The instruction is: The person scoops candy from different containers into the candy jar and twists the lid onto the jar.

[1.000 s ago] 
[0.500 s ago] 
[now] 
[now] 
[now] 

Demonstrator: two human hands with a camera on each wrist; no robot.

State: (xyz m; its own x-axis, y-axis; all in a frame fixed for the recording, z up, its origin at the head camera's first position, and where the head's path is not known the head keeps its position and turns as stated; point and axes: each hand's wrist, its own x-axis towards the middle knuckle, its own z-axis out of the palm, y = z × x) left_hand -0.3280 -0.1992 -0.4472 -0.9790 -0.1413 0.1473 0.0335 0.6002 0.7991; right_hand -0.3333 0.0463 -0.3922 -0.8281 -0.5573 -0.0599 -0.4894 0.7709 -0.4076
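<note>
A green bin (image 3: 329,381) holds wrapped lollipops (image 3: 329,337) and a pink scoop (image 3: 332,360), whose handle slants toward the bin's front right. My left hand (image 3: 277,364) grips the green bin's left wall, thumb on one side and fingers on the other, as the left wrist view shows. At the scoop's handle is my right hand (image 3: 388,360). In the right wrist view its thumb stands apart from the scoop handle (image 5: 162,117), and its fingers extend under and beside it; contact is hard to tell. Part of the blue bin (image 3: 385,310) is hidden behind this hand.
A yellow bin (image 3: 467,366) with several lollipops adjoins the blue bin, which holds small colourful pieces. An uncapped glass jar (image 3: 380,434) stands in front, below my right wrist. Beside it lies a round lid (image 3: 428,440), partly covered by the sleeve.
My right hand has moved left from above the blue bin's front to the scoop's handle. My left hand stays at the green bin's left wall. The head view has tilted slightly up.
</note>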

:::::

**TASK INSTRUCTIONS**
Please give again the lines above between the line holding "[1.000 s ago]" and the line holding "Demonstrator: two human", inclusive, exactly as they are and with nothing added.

**WORKED SOLUTION**
[1.000 s ago] 
[0.500 s ago] 
[now] 
[now] 
[now] 

Demonstrator: two human hands with a camera on each wrist; no robot.

With this, the answer is complete.